# Exercise description
Your reply should consist solely of the lines from the start of the material below through the line containing "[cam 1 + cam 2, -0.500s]", reproduced exactly.

# Data
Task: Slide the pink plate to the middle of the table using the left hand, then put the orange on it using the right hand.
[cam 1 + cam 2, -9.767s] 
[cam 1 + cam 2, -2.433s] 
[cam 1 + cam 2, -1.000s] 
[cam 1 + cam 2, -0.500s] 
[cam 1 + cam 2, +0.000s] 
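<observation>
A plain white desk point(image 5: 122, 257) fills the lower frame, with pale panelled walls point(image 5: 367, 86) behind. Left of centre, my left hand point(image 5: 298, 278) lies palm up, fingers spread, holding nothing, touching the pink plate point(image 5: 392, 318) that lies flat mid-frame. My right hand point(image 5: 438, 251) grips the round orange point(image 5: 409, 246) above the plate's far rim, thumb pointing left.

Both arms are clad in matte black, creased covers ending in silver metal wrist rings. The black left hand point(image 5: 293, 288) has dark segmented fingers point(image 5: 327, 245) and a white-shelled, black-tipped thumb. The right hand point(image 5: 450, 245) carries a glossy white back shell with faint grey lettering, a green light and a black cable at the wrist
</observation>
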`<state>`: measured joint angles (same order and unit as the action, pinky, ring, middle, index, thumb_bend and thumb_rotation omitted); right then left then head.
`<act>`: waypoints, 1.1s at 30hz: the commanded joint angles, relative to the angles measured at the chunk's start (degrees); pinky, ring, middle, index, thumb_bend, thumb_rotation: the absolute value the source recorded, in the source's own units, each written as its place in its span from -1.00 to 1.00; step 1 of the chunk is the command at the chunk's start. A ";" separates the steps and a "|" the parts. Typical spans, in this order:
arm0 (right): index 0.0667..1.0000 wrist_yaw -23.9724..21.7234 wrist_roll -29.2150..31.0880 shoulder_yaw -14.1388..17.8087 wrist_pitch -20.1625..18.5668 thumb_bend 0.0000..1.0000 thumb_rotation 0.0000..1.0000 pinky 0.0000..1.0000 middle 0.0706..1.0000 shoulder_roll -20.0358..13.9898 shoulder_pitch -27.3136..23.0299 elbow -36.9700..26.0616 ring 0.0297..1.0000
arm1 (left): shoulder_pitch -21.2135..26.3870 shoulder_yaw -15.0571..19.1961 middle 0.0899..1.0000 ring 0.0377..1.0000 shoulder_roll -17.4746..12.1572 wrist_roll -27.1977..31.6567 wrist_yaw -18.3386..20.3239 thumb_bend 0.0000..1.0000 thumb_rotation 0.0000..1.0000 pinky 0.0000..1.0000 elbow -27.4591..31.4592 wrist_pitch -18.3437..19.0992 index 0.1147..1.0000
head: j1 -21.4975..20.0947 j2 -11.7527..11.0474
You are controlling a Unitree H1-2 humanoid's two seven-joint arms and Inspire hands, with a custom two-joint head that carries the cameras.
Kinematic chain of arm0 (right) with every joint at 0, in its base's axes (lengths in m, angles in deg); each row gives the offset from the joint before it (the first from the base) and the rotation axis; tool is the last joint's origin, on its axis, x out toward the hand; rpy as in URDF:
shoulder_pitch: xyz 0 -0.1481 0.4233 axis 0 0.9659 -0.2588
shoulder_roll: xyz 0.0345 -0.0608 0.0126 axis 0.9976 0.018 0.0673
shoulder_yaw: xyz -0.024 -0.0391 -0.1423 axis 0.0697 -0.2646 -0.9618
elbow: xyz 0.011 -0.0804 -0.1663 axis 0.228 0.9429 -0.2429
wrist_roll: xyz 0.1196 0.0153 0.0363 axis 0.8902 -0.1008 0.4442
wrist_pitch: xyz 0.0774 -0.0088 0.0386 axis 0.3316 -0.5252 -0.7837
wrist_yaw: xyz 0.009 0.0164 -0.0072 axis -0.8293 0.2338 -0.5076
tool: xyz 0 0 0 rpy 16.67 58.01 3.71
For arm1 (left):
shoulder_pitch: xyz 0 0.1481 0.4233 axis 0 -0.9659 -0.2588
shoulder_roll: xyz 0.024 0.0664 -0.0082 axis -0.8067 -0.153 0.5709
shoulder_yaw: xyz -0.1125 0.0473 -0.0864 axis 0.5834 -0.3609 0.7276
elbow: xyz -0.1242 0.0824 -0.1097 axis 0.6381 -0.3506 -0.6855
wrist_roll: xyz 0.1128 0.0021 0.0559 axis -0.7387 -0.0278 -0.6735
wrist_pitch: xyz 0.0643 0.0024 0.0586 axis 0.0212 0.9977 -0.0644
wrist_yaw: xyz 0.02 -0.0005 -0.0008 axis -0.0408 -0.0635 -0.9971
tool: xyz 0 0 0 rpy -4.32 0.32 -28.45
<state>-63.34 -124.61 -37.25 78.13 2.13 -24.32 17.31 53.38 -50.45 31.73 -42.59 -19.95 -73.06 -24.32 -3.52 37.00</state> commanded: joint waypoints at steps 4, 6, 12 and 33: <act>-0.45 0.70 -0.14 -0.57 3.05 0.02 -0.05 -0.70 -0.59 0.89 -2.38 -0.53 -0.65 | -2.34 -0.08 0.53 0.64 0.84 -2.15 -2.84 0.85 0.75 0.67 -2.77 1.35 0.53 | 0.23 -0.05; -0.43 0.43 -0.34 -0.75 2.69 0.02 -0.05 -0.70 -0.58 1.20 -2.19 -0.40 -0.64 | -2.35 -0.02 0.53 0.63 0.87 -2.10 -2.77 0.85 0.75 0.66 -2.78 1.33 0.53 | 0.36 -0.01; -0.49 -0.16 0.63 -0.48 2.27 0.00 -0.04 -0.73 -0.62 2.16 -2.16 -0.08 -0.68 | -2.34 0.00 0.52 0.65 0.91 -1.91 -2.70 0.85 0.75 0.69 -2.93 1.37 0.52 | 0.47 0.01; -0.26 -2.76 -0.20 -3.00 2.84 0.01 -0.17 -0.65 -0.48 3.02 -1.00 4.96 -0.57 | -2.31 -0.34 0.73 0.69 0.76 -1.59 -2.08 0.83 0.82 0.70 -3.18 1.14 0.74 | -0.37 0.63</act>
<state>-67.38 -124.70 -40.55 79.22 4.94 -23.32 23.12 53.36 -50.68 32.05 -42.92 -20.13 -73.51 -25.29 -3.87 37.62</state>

# Answer to this exercise
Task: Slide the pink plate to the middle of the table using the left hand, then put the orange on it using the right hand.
[cam 1 + cam 2, -9.767s] 
[cam 1 + cam 2, -2.433s] 
[cam 1 + cam 2, -1.000s] 
[cam 1 + cam 2, -0.500s] 

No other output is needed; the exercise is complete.